• [WORK INSTRUCTIONS]: Range to copy from the entries below: the line containing "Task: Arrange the" through the line containing "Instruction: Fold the", inclusive. Retype only those lines, exactly, without any images.

• [DATA FOR ANALYSIS]:
- Opening Delimiter -
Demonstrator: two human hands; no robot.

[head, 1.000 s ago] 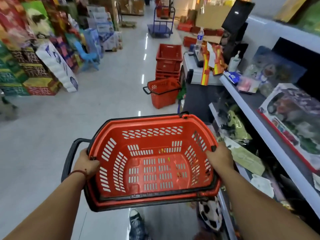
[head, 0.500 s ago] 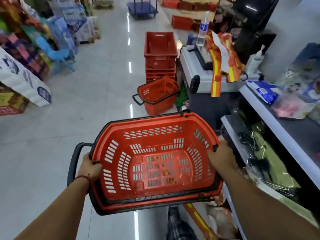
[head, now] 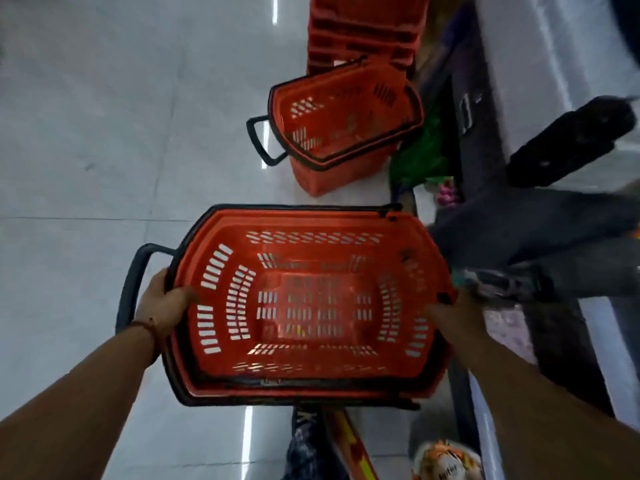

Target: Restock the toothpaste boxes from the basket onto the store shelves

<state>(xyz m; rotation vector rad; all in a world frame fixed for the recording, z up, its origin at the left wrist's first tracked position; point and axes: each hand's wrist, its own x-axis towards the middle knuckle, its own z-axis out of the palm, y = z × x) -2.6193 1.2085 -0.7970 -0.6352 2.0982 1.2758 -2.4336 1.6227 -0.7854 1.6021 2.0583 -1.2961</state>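
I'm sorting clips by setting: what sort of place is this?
Probably a shop: the left hand and right hand hold an empty red shopping basket, and more red baskets stand stacked ahead on a tiled floor.

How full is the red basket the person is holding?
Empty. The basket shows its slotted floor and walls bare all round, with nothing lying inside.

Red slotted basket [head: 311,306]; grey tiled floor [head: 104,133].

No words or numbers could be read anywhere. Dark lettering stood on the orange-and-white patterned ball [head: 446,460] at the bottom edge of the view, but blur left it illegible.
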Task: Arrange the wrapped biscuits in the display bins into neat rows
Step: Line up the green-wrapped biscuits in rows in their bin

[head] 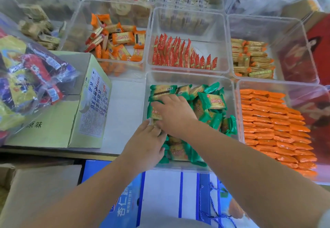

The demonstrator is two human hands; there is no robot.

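Green-wrapped biscuits [210, 102] lie jumbled in the near middle clear bin [189, 75] on the worktop [123, 106], some flat, some on edge. The right hand [175, 113] rests palm down on the packets by the bin's left wall, its grip spread, fingers laid straight. The left hand [148, 142] reaches in at the near left corner, its grip also spread, fingertips touching packets just beside the right hand. In the bin to the right, orange packets [271, 124] lie in neat rows.
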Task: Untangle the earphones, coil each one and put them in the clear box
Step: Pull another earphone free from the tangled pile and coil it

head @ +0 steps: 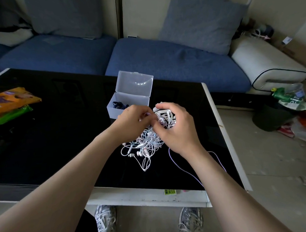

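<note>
Left hand (131,120) and right hand (177,130) each pinch strands in a narrow grip atop the earphone tangle (146,144), just in front of the clear box (128,101), so we should ease one cord free, not yank.

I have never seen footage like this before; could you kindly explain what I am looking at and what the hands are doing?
There is no machine here, only a person's two bare hands. The single picture comes from a wide-angle camera worn on the person's head, looking forward and down. The left hand and right hand both pinch cables in a tangle of white earphones lying on a black table. Just behind the hands stands the clear box, its lid open, with something dark inside. A lilac cable trails towards the table's near edge. Orange and green packets lie at the left.
</note>
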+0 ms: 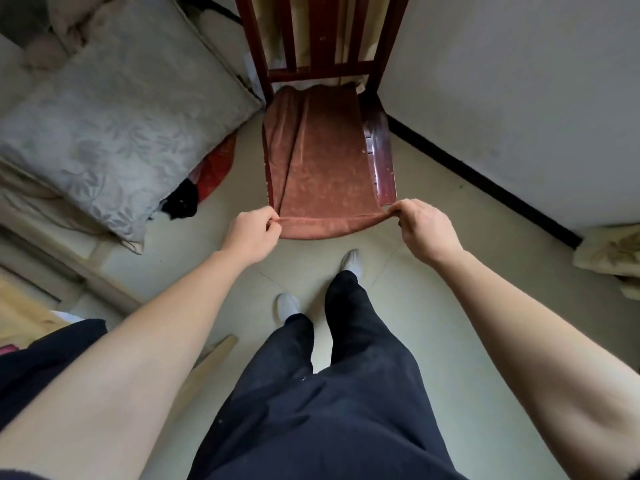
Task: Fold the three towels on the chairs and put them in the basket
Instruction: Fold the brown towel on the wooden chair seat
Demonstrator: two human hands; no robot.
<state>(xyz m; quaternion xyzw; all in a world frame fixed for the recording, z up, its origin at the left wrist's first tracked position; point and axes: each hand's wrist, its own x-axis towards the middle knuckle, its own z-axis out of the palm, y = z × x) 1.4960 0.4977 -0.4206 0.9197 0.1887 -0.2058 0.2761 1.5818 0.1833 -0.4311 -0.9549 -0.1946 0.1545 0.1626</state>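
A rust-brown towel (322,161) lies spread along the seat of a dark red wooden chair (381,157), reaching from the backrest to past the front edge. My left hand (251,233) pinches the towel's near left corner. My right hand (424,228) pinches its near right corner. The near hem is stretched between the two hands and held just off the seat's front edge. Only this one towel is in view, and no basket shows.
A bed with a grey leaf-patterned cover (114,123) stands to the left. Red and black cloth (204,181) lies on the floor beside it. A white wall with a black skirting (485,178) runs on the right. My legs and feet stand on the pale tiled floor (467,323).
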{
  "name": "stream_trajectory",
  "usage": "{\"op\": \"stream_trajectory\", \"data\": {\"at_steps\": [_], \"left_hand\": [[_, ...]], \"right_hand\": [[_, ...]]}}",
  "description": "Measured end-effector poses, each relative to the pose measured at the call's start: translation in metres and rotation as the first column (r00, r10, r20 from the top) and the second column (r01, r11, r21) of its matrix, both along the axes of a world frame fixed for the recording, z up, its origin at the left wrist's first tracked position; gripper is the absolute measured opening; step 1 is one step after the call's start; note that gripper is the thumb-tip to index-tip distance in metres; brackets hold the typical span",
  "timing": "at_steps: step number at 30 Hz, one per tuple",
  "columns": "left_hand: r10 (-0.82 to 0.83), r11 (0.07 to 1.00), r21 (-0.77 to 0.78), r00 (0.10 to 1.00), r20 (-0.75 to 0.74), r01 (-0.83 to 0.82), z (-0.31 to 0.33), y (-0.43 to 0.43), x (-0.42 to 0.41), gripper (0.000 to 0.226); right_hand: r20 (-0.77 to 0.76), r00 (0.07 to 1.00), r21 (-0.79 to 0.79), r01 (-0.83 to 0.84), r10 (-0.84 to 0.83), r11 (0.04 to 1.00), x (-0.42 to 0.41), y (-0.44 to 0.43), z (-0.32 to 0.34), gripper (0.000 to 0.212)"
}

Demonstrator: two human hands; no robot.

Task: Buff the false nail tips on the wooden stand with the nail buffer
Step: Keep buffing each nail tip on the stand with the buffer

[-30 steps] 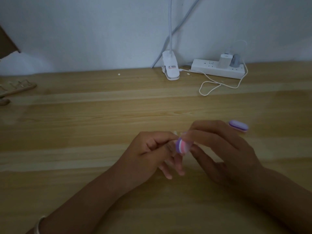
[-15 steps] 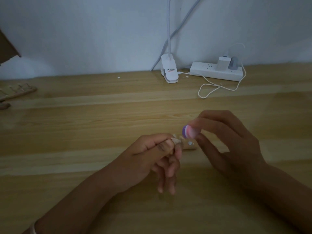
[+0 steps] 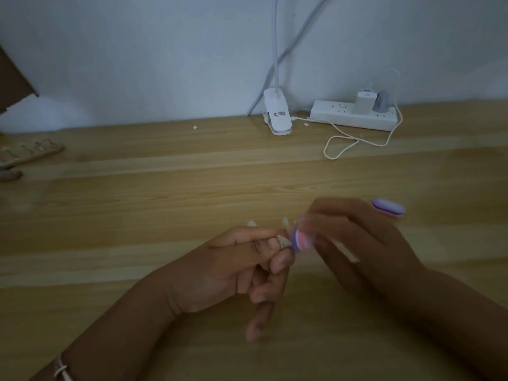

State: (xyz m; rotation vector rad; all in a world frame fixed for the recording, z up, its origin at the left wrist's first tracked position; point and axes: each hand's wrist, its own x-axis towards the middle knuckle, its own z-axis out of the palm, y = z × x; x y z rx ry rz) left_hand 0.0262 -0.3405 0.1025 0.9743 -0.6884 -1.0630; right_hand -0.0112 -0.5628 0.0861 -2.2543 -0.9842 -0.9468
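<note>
The left hand [image 3: 233,266] pinches a pale false nail tip [image 3: 283,240] between the pads of its thumb and forefinger, while its other three fingers hang loosely curled below the pinch, pointing toward the near edge of the light wooden table [image 3: 137,215]. Two more pale tips [image 3: 251,223] stand just beyond the forefinger's knuckle line. The wooden stand that carries them is hidden behind the fingers. The right hand [image 3: 360,243], blurred, has its fingertips curled round a small oval nail buffer with purple, pink and white layers [image 3: 301,241]. The buffer's striped edge faces the camera, and it touches or nearly touches the pinched tip, right at the left thumb's end. Just past the right hand's knuckles a second purple oval buffer [image 3: 388,207] lies flat on the table, apart from the hand. Well beyond both sets of fingertips, against the wall, sit a white clip-on lamp base [image 3: 277,118] and a white power strip [image 3: 354,118] with a thin white cable [image 3: 341,145] looping in front of it. Far out past the left hand's little-finger side lies another wooden strip with small tips [image 3: 30,152]. A thin bracelet [image 3: 61,369] circles the left wrist.
</note>
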Motion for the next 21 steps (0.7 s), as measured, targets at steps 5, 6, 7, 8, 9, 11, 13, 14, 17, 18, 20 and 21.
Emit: {"op": "stream_trajectory", "data": {"at_steps": [5,6,7,8,9,11,13,14,17,18,20,21], "left_hand": [[0.007,1.000,0.009,1.000,0.013,-0.007,-0.003,0.001,0.001,0.030],[0.000,1.000,0.011,1.000,0.009,0.000,-0.004,0.001,0.001,0.032],[-0.007,1.000,0.014,1.000,0.010,0.007,-0.004,0.001,0.001,0.031],[-0.008,1.000,0.016,1.000,0.014,0.008,-0.003,0.002,0.001,0.029],[0.006,1.000,0.017,1.000,0.022,-0.006,-0.001,0.002,0.001,0.027],[0.102,0.994,0.030,0.991,0.091,-0.105,0.003,0.001,0.001,0.025],[0.271,0.957,0.044,0.937,0.222,-0.287,0.004,-0.003,0.000,0.020],[0.349,0.927,0.042,0.895,0.277,-0.374,0.004,-0.006,-0.002,0.017],[0.492,0.842,0.015,0.779,0.390,-0.539,0.001,-0.011,-0.007,0.016],[0.518,0.818,0.004,0.739,0.432,-0.576,0.000,-0.012,-0.009,0.016],[0.540,0.775,-0.023,0.641,0.545,-0.632,-0.001,-0.013,-0.011,0.016],[0.546,0.754,-0.035,0.597,0.588,-0.655,-0.001,-0.014,-0.012,0.016]], "right_hand": [[0.082,0.995,0.055,-0.061,0.056,0.997,-0.004,0.009,0.001,0.027],[0.088,0.993,0.021,-0.078,0.076,0.997,-0.006,0.010,-0.002,0.026],[0.079,0.994,-0.010,-0.069,0.070,0.998,-0.004,0.007,-0.003,0.025],[0.062,0.998,-0.023,-0.017,0.018,1.000,0.001,0.002,-0.003,0.024],[0.037,0.998,-0.014,0.050,-0.049,0.999,0.006,-0.004,-0.002,0.024],[-0.035,0.989,0.052,0.142,-0.141,0.988,0.014,-0.012,0.001,0.024],[-0.067,0.985,0.115,0.167,-0.160,0.979,0.015,-0.012,0.003,0.029],[-0.058,0.986,0.134,0.163,-0.156,0.978,0.014,-0.011,0.004,0.030],[0.007,0.991,0.141,0.132,-0.134,0.981,0.008,-0.006,0.005,0.028],[0.026,0.993,0.124,0.109,-0.113,0.986,0.005,-0.004,0.005,0.028],[0.036,0.998,0.058,0.055,-0.057,0.997,0.002,0.000,0.004,0.027],[0.025,0.999,0.025,0.043,-0.043,0.999,0.003,0.000,0.003,0.027]]}}
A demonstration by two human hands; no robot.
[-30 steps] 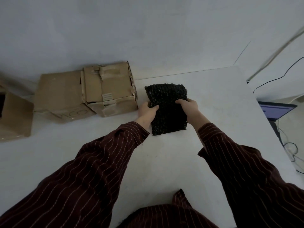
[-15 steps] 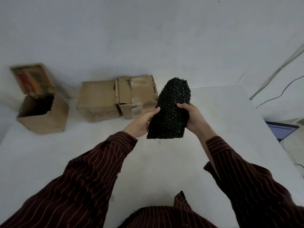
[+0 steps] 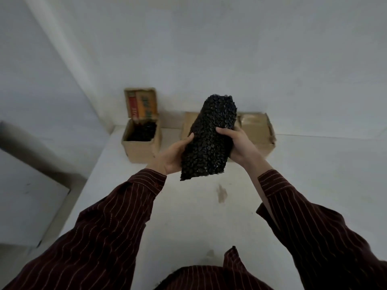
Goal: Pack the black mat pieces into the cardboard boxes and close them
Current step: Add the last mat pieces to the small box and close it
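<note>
Since half a second ago, the black mat piece (image 3: 209, 141) has been lifted higher above the bench (image 3: 188, 216), and the view has turned toward the open cardboard box (image 3: 142, 147). The piece is now in the air, in front of the closed boxes (image 3: 257, 130). The left hand (image 3: 174, 155) cups its left edge and the right hand (image 3: 238, 143) curls its fingers (image 3: 225, 130) over the right edge, so both are clamped on it. It looks light, soft and bumpy, and it bends under the grip. I think holding both long edges near the middle will stop it from flopping.
</note>
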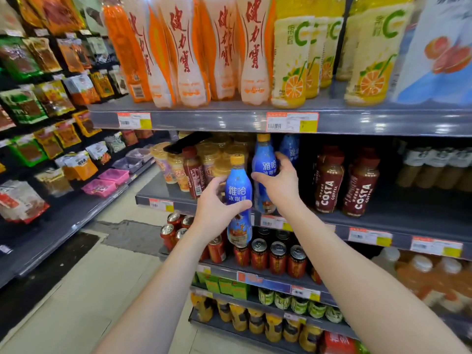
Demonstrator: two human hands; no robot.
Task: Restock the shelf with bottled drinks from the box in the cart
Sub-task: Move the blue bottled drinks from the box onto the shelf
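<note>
My left hand (pixel 214 206) grips a blue coffee bottle with a yellow cap (pixel 238 190), upright in the air just in front of the grey middle shelf (pixel 398 221). My right hand (pixel 281 183) is wrapped around a second blue bottle (pixel 263 162) that stands at the shelf's front edge. A third blue bottle (pixel 290 148) stands behind it, deeper in. The cart and the box are out of view.
Dark red Costa coffee bottles (pixel 329 182) stand right of the blue ones; brown and amber bottles (pixel 196 172) crowd the left. Tall orange and yellow drinks (pixel 229 47) fill the shelf above, red cans (pixel 277 256) the one below. Snack racks (pixel 51 111) line the aisle's left side.
</note>
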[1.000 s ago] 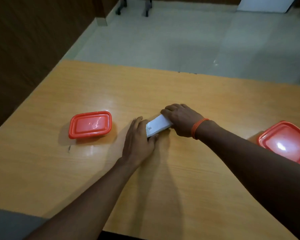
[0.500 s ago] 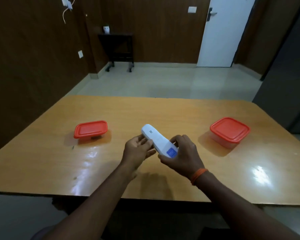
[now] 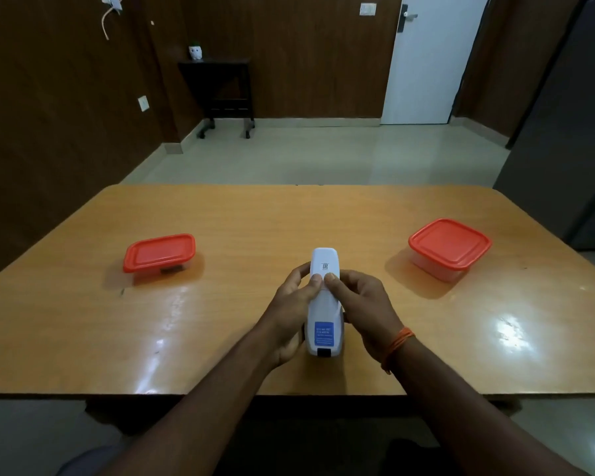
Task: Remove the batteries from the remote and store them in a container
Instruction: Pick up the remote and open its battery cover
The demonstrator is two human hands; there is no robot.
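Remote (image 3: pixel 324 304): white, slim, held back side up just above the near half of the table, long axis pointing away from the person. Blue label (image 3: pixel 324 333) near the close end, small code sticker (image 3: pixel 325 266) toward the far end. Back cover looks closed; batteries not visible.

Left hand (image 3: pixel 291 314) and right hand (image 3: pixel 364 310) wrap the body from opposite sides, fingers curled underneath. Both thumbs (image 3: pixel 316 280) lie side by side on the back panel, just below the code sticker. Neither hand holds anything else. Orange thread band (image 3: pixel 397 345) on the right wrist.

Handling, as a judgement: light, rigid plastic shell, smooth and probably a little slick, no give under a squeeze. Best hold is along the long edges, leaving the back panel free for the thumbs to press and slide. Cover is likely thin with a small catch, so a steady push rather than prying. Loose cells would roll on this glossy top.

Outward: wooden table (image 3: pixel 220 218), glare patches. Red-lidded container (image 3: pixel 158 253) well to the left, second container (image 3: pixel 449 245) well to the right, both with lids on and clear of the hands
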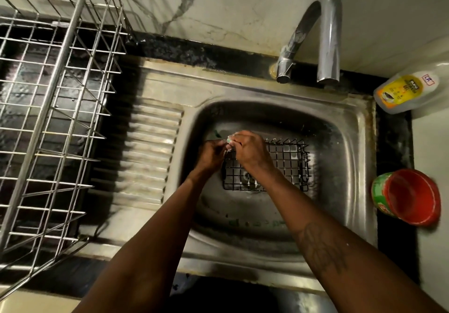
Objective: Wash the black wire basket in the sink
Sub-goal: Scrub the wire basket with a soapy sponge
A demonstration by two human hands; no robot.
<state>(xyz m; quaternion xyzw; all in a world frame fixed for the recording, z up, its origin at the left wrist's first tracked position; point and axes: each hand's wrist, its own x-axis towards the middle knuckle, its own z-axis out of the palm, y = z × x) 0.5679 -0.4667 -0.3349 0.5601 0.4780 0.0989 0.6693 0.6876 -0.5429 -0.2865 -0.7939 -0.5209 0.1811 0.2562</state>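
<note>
The black wire basket point(289, 164) lies in the steel sink point(345, 157), over the drain, with soap foam on some wires. My right hand point(252, 151) is over the basket's left end, fingers curled round a small foamy scrubber point(229, 140). My left hand point(211, 154) is just left of it, fingers curled at the basket's left rim. Whether it grips the wire is hard to tell. The basket's left end is hidden behind both hands.
A chrome tap point(315, 40) arches over the sink's back edge; no water is running. A large steel dish rack point(53, 108) stands at the left past the ribbed drainboard point(145, 157). A yellow-labelled bottle point(408, 91) and a red-lidded jar point(408, 197) sit at the right.
</note>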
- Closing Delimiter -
• [SOLUTION]:
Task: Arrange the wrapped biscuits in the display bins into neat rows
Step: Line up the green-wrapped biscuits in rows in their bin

[head] 

The demonstrator is two human hands; there is no robot.

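Green-wrapped biscuits [210, 102] lie jumbled in the near middle clear bin [189, 75] on the worktop [123, 106], some flat, some on edge. The right hand [175, 113] rests palm down on the packets by the bin's left wall, its grip spread, fingers laid straight. The left hand [148, 142] reaches in at the near left corner, its grip also spread, fingertips touching packets just beside the right hand. In the bin to the right, orange packets [271, 124] lie in neat rows.
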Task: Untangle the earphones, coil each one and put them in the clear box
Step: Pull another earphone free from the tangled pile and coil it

head @ +0 steps: 

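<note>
Left hand (131,120) and right hand (177,130) each pinch strands in a narrow grip atop the earphone tangle (146,144), just in front of the clear box (128,101), so we should ease one cord free, not yank.

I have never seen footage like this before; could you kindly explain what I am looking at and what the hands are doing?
There is no machine here, only a person's two bare hands. The single picture comes from a wide-angle camera worn on the person's head, looking forward and down. The left hand and right hand both pinch cables in a tangle of white earphones lying on a black table. Just behind the hands stands the clear box, its lid open, with something dark inside. A lilac cable trails towards the table's near edge. Orange and green packets lie at the left.
</note>
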+0 ms: 
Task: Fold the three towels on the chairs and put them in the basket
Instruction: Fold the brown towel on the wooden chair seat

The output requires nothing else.